One of the things that is linguistically confusing about the Cardinal's argument is his consistent invocation of the phrase 'human right'. According to the phrasing of the declarations, article 16 is as follows:

1) Men and women of full age, without any limitation due to race, nationality or religion, have the right to marry and to found a family. They are entitled to equal rights as to marriage, during marriage and at its dissolution.
2) Marriage shall be entered into only with the free and full consent of the intending spouses.
3) The family is the natural and fundamental group unit of society and is entitled to protection by society and the State.


The Cardinal talks of 'dismantling a fundamental human right' twice, as if legalising same-sex marriage will somehow impede upon heterosexual couples' ability to marry freely and unhindered. Should same-sex marriage be legalised, this will not be the case – the only thing anybody may lose is the ability to discriminate and dictate who is free to declare and ceremonially cement their love in a public ceremony with friends and family present. The only thing the Cardinal is losing is his right to be such a dickhead, and – as far as I can tell – the Universal Declaration does not support 'the right to be a massive dickhead', and as such his invocation of the statute is nonsensical and erroneous.

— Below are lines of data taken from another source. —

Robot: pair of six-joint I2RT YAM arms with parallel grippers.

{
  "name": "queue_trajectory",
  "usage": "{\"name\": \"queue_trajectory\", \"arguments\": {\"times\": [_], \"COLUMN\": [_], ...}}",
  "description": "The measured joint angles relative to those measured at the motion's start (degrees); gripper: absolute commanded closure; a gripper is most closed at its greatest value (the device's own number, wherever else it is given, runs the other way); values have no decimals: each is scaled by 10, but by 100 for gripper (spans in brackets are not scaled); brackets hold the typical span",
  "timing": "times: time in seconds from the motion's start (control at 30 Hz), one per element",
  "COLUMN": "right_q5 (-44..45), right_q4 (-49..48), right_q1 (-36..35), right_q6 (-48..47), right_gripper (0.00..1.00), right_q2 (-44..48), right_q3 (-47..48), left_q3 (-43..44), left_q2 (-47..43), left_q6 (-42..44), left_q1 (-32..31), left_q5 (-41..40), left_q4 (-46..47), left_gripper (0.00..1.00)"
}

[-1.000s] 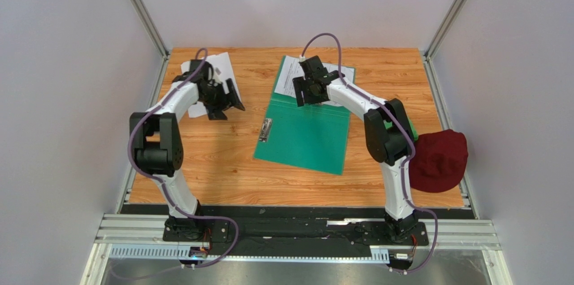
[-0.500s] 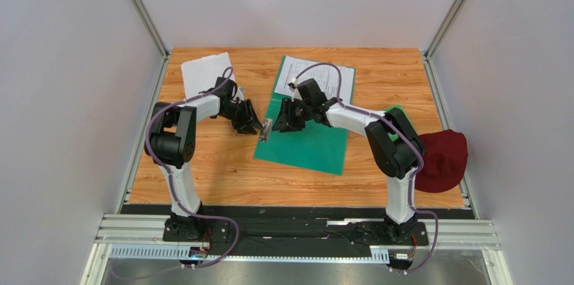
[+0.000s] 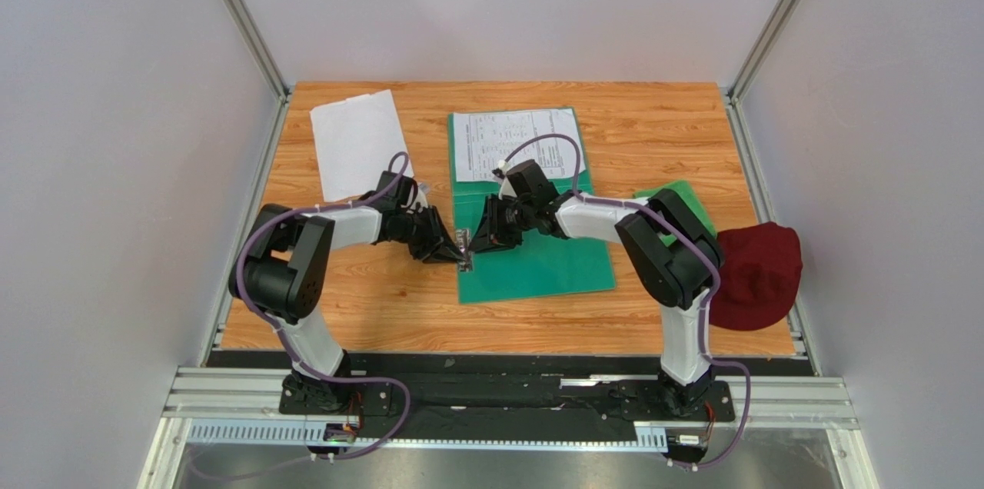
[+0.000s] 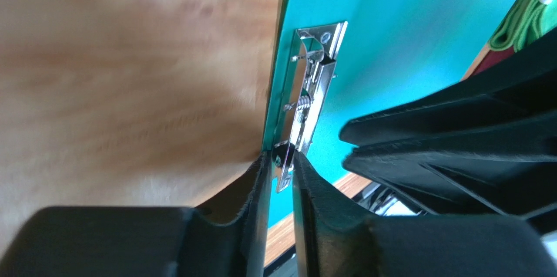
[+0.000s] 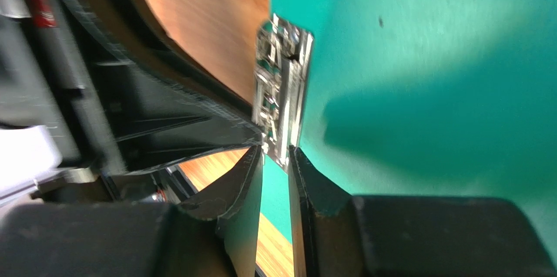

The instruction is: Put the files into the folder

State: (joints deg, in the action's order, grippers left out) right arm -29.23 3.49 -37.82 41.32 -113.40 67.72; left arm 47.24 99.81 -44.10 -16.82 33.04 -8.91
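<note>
- Centrally, left gripper (image 4: 280, 159) and right gripper (image 5: 274, 153) each pinch the metal clip (image 4: 312, 78) at the left edge of the folder (image 3: 543, 270).
- One printed file (image 3: 514, 143) lies on its far end; a blank sheet (image 3: 356, 143) lies well apart.

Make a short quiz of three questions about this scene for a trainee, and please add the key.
1. True or false: the printed sheet lies on the green folder.
2. The left gripper and the right gripper meet at: A the folder's far edge; B the metal clip on its left edge; C its right edge.
3. Which sheet is off the folder, and on which side of it?
Key: 1 true. 2 B. 3 The blank sheet, on the table left of the folder.
</note>
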Motion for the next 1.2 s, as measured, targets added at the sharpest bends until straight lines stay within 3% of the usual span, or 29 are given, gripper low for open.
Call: {"name": "queue_trajectory", "arguments": {"times": [0.27,0.53,1.0,1.2], "right_q5": [0,18,42,42], "right_q4": [-18,-42,-38,-42], "right_q1": [-27,-56,-55,-55], "right_q6": [21,43,58,73], "right_gripper": [69,75,75,76], "right_q2": [7,39,39,39], "right_q3": [-49,-68,-68,-68], "left_q3": [29,134,166,180], "left_q2": [-35,9,60,71], "left_q6": [9,40,70,70], "left_q1": [-1,-1,-23,-35], "left_q5": [-35,-47,-129,-153], "left_q4": [-59,-92,-151,-160], "left_gripper": [52,65,76,90]}}
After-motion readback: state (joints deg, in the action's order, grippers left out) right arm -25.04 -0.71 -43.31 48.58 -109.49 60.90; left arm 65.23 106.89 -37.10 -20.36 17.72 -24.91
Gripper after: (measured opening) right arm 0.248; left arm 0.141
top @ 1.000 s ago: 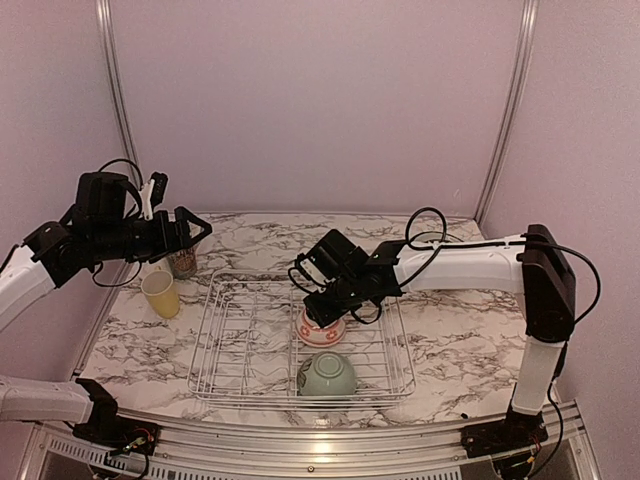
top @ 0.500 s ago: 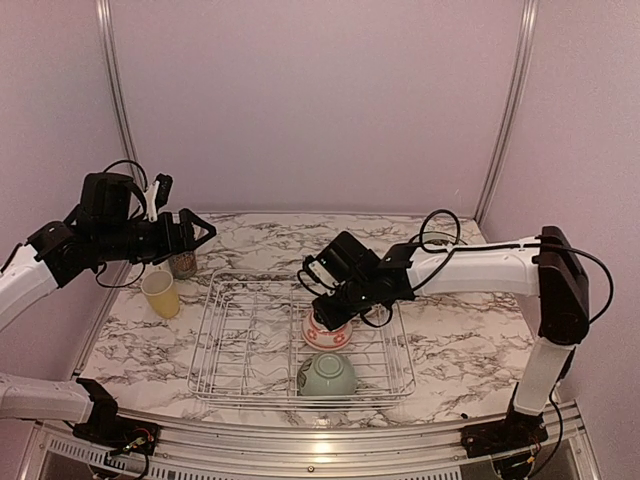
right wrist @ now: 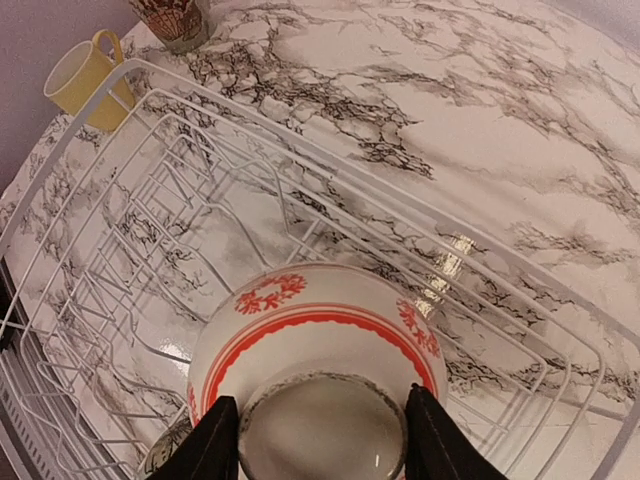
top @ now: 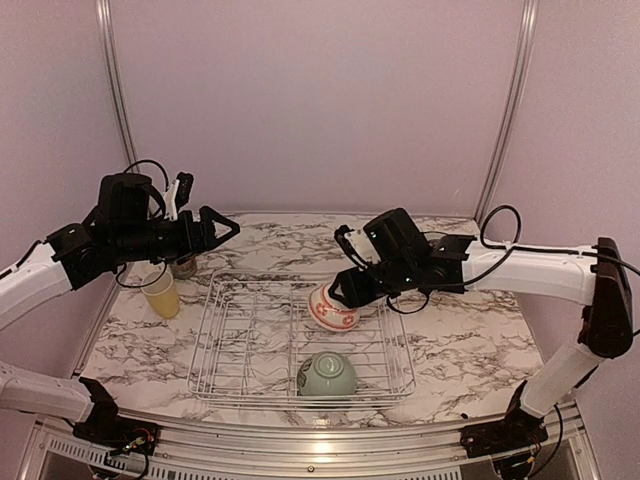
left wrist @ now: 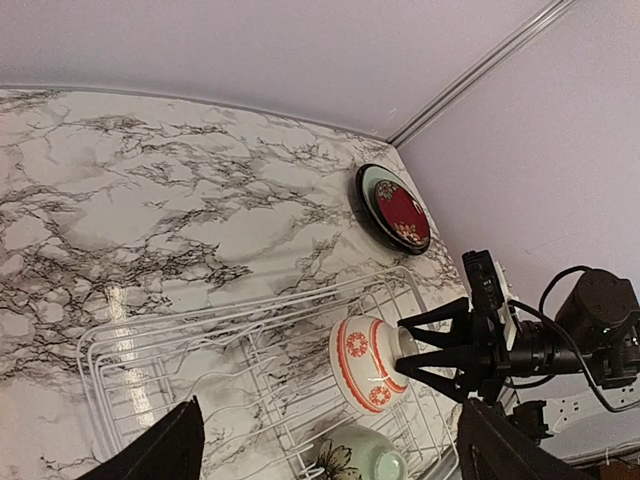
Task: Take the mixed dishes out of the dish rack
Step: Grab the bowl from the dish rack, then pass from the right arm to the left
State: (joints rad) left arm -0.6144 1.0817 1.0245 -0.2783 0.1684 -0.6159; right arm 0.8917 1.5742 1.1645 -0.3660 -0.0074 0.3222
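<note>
Currently held: your right gripper (top: 348,288) is clamped on the foot ring of the white-and-red bowl (top: 333,307), one finger on each side of the foot.
Bowl position: it hangs tipped on its side, mouth toward the left arm, above the far right part of the dish rack (top: 205,335); it looks clear of the wires.
Left gripper (top: 222,231): fingers spread wide and holding nothing, poised above the rack's far left corner.
Slip risk: you hold only a small glazed foot, and the weight of the bowl hangs out beyond it; a quick swing or wrist roll could let it twist out.
Drop risk: the pale green bowl (top: 326,375) lies in the rack's near part, close beneath your path; a fall could crack both.
Snag risk: carry it out low and the rim could catch the rack's raised side wire and drag the whole rack.
Landing side: the dark red floral plate (left wrist: 402,210) sits on the black-rimmed pale teal plate (left wrist: 368,188) at the far right of the table (top: 460,340); set down apart from them.
Left side: the small yellow cup (top: 160,294) and tall cream patterned mug (top: 183,264) stand just outside the rack, under the left arm.
</note>
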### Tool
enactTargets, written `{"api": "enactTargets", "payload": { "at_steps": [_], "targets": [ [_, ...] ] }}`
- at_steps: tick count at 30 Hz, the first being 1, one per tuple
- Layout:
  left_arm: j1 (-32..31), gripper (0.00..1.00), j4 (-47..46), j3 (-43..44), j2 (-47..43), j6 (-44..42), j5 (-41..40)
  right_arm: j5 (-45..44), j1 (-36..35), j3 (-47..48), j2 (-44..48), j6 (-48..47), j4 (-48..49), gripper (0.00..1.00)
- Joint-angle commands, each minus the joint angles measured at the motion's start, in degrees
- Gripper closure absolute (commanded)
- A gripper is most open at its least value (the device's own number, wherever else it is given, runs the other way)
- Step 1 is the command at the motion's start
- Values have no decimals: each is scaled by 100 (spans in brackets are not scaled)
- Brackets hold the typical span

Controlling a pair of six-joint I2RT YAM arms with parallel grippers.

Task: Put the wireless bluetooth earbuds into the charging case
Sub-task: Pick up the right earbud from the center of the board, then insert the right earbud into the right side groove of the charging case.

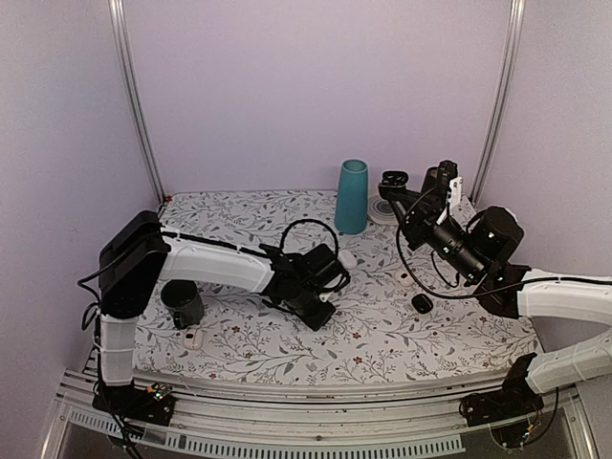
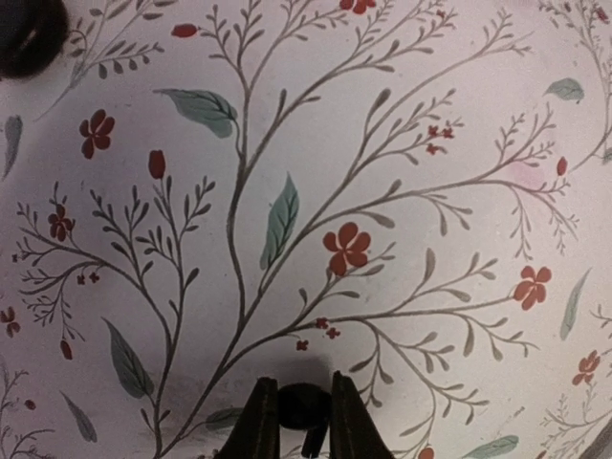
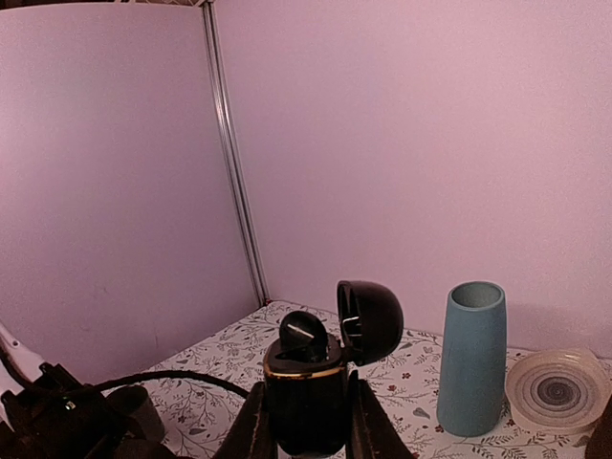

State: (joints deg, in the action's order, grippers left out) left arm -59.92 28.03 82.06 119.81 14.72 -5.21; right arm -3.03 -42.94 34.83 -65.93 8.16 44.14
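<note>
My right gripper (image 3: 306, 426) is shut on the charging case (image 3: 304, 402), a glossy black pebble held upright in the air with its lid (image 3: 370, 320) hinged open. One black earbud (image 3: 303, 335) sits in the case's top. In the top view the case (image 1: 391, 179) is held high at the back right, near the teal vase. My left gripper (image 2: 304, 413) is shut on the other earbud (image 2: 298, 402), a tiny black blob held just above the flowered cloth. In the top view that gripper (image 1: 316, 312) is low at the table's middle, and the earbud is hidden.
A teal vase (image 1: 351, 196) and a round ribbed disc (image 1: 382, 209) stand at the back; both show in the right wrist view (image 3: 471, 359) (image 3: 557, 390). A black cup (image 1: 182, 304), a black oval pod (image 1: 422, 303) and white pods (image 1: 347, 258) lie on the cloth. A dark round object (image 2: 27, 33) is in the left wrist view's corner.
</note>
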Motion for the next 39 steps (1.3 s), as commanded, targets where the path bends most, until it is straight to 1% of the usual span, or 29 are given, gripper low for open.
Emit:
{"api": "enactTargets", "payload": {
  "at_steps": [1,10,15,22,26,30,33,39],
  "targets": [
    [122,90,-600,-118,-603,167,87,-31,40,67,-81,12,76,97],
    [312,90,-1585,-384,-1552,312,53,-5,42,194,-246,-53,108,97],
    [359,90,-1915,-291,-2023,290,139,77,49,250,-357,-22,227,97],
    [403,90,-2638,-247,-2758,291,294,406,44,329,-570,104,546,97],
    [411,90,-3222,-349,-3114,275,428,706,45,295,-716,170,876,97],
    [424,90,-3873,-429,-3271,271,549,1122,40,240,-937,329,1475,97],
    [422,90,-4500,-516,-3293,315,808,1361,14,268,-1082,487,1855,97],
    [415,90,-5526,-715,-3167,391,1195,1581,-150,532,-1353,625,2205,97]
  ]
}}
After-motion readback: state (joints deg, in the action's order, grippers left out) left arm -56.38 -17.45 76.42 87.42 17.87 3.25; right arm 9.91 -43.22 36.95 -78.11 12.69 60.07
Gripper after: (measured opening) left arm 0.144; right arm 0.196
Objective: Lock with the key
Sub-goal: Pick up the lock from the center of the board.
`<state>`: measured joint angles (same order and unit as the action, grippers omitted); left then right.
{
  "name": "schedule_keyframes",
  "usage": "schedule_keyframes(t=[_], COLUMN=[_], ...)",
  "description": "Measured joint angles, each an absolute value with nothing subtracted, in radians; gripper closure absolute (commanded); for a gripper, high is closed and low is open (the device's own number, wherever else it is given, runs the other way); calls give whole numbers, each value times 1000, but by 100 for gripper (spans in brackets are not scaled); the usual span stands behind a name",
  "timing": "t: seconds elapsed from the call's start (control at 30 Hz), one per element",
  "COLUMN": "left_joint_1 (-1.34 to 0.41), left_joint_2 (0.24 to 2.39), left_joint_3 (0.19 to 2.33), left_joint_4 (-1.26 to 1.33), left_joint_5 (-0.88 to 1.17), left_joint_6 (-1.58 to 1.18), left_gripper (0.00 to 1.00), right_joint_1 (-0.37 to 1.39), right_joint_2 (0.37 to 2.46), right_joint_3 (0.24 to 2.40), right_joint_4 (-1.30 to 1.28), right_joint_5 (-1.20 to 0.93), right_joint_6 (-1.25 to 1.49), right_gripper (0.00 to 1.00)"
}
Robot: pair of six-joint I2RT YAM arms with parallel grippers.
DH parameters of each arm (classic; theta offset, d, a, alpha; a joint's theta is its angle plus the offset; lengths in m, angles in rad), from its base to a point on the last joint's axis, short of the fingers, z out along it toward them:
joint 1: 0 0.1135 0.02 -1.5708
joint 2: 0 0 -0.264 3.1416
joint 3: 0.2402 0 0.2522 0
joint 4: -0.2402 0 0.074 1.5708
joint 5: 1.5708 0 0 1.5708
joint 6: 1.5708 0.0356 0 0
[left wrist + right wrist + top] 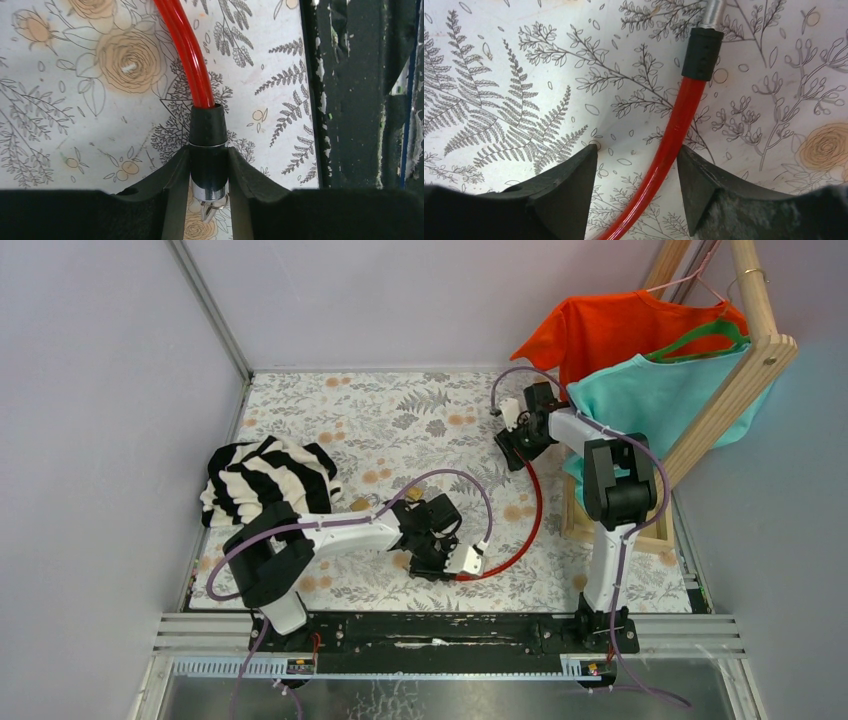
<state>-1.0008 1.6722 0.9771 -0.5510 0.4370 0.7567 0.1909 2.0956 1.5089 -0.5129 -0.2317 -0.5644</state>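
A red cable lock (535, 510) lies curved on the floral table. My left gripper (440, 545) is shut on its black lock cylinder (209, 150); the fingers (175, 175) press both sides. A small silver key with a ring (212, 207) hangs at the cylinder's chrome end, between the fingers. The red cable (185, 45) runs away from the cylinder. My right gripper (520, 435) is open at the far end, its fingertips (586, 165) straddling the cable (674, 135) without touching it. Beyond them are the cable's black sleeve (702, 52) and metal pin (713, 10).
A black-and-white striped garment (265, 475) lies at the left. An orange shirt (620, 330) and a teal shirt (670, 400) hang on a wooden rack (745, 370) at the right. A black rail (450, 630) runs along the near edge.
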Motion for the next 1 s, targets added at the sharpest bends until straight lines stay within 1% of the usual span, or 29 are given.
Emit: schedule_keyframes(t=[0.07,0.17,0.3,0.4,0.5,0.53,0.57,0.67,0.9,1.0], left_joint_1=[-1000,-1000,-1000,-1000,-995,-993,-992,-989,-930,-885], left_joint_2=[1673,1673,1673,1676,1687,1690,1691,1689,1660,1645], left_joint_3=[970,969,969,969,969,968,968,966,932,916], left_joint_4=[-558,-568,-572,-574,-574,-574,-573,-569,-553,-551], left_joint_5=[437,436,428,419,410,408,405,400,396,398], left_joint_6=[770,795,826,844,852,853,853,852,841,828], left_gripper=[66,64,60,55,48,45,41,34,26,25], right_joint_1=[191,189,190,190,190,191,192,196,234,263], right_joint_2=[2079,2059,2026,1997,1967,1962,1959,1955,1899,1862], right_joint_3=[1482,1447,1394,1351,1314,1308,1306,1306,1304,1304], right_joint_4=[-497,-471,-435,-422,-421,-423,-427,-437,-461,-462], right_joint_5=[-233,-234,-234,-227,-213,-206,-200,-190,-163,-158], right_joint_6=[-560,-552,-530,-513,-496,-492,-489,-478,-450,-439], right_gripper=[45,58,73,85,98,100,100,100,100,100])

I was going to say that, in direct contrast to old Cardy's views, legalising same-sex marriage could make the UK a bastion of tolerance from which other governments may take lead. I then stopped to think about the word 'tolerance', and it left a bad taste in my mouth. 'Tolerance' smacks of begrudgingly putting up with something – the way I tolerate takeaways who put ketchup on my burgers without me requesting it. We shouldn't tolerate same-sex marriage, we should fucking celebrate it; celebrate the slow but optimistic progress towards a society where sexuality and gender have no bearing on how one person treats another, not does affect the rights, liberties and opportunities afforded to us all.